*** Opening of DATA EXTRACT ***

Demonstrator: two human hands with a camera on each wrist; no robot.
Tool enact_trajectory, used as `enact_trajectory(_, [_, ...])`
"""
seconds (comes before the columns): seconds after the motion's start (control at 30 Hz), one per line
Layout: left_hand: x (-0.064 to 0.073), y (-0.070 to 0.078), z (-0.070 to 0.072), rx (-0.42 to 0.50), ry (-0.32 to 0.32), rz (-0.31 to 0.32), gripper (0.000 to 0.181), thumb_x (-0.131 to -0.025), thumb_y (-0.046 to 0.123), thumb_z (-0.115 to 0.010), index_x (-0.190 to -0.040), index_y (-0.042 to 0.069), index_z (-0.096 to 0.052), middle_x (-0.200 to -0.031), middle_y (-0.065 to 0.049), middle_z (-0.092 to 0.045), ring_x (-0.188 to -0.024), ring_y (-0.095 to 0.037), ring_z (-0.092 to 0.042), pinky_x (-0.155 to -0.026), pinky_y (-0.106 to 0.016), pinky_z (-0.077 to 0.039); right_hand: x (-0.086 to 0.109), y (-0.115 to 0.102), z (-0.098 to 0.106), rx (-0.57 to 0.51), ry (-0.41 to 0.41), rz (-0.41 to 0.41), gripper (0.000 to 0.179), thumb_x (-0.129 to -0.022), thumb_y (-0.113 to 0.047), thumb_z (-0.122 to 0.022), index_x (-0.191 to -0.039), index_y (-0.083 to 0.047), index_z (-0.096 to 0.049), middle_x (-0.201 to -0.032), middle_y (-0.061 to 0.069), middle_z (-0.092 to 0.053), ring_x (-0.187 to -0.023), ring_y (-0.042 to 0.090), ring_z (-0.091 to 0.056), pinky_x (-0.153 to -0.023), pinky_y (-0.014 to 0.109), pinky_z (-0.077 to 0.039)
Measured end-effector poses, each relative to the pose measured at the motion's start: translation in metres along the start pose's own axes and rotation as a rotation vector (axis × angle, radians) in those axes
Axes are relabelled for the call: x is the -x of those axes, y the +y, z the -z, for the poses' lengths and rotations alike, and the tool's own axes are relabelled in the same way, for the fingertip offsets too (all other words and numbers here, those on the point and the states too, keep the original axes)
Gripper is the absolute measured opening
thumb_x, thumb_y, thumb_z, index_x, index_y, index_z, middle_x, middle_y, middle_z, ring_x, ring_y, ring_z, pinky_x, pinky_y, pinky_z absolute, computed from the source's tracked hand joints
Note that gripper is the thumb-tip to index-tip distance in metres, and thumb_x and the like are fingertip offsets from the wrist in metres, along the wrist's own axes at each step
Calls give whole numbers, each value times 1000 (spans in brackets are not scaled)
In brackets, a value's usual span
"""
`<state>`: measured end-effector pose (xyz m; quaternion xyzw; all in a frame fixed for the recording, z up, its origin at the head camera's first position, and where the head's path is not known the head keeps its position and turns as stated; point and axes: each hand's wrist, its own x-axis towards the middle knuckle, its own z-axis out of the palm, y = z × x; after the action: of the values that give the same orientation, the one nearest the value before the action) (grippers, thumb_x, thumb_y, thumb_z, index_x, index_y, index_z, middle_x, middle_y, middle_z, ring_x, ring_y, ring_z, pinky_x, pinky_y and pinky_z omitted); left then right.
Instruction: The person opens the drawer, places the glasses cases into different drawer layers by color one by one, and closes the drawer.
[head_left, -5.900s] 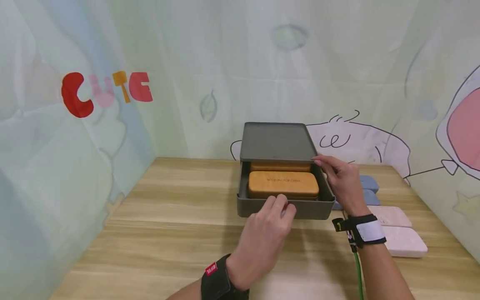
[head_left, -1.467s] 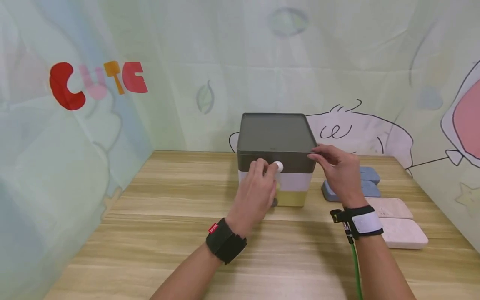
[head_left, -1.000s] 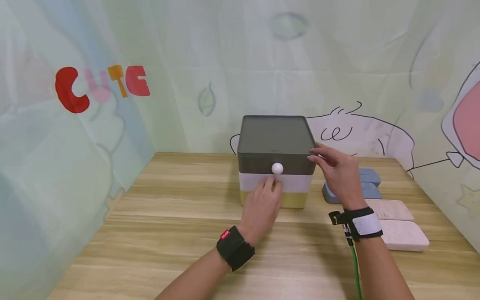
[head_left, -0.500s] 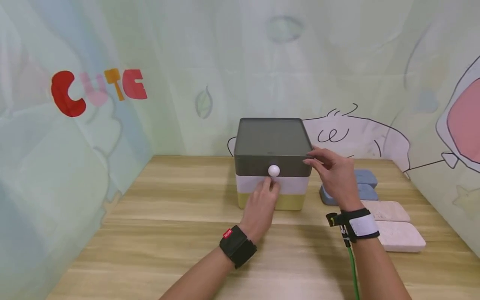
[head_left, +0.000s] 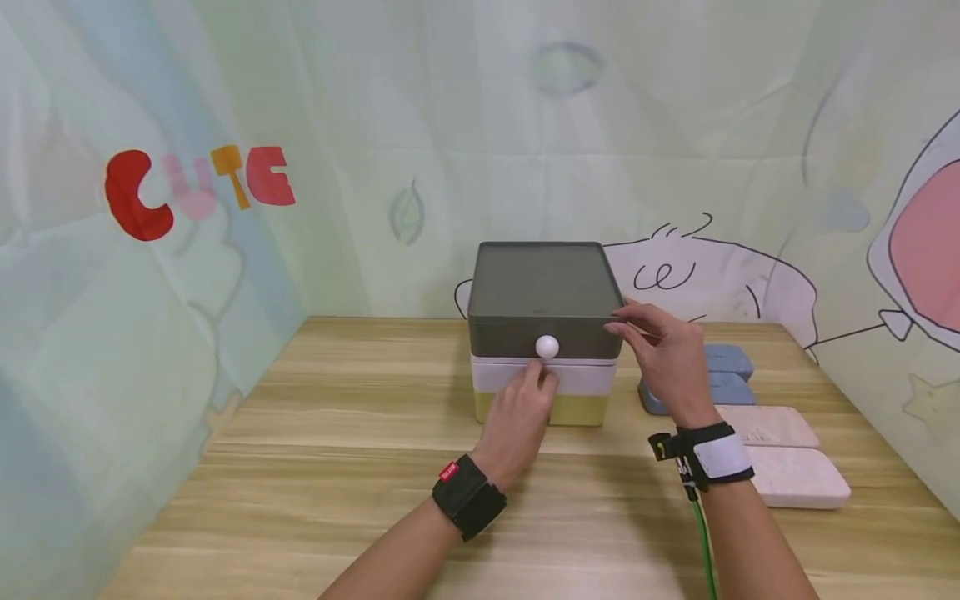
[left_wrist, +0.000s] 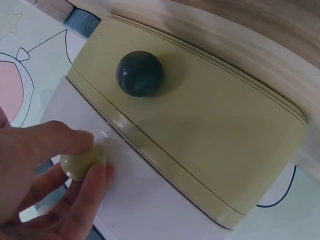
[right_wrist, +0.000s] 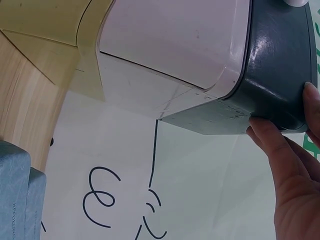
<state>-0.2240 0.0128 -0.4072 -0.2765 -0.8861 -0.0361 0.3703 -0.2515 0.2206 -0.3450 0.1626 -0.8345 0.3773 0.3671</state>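
A stacked drawer box stands on the table, with a grey top tier, a white middle drawer and a yellow bottom drawer. My left hand pinches the middle drawer's yellowish knob between thumb and fingers. Just above it, the white knob of the grey drawer is free. A dark knob sits on the bottom drawer. With thumb and fingers, my right hand grips the grey tier's front right corner. Inside the drawers nothing can be seen.
To the right of the box lie blue cases and, nearer, pale pink cases on the wooden table. A printed cloth hangs behind and at the sides. A green cable trails from my right wrist strap.
The grey drawer, earlier pulled out with tan cases inside, is now closed. My left hand has moved from its white knob down to the middle drawer's, whose top edge now shows a thin gap.
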Motion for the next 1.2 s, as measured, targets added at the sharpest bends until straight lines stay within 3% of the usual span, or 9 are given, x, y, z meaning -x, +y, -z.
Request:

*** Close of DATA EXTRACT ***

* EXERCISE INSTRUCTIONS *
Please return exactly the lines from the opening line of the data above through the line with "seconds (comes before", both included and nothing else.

* REPLY *
Demonstrator: two human hands with a camera on each wrist; no robot.
Tool enact_trajectory, used as `enact_trajectory(_, [_, ...])`
"""
seconds (comes before the columns): seconds after the motion's start (control at 30 Hz), one per line

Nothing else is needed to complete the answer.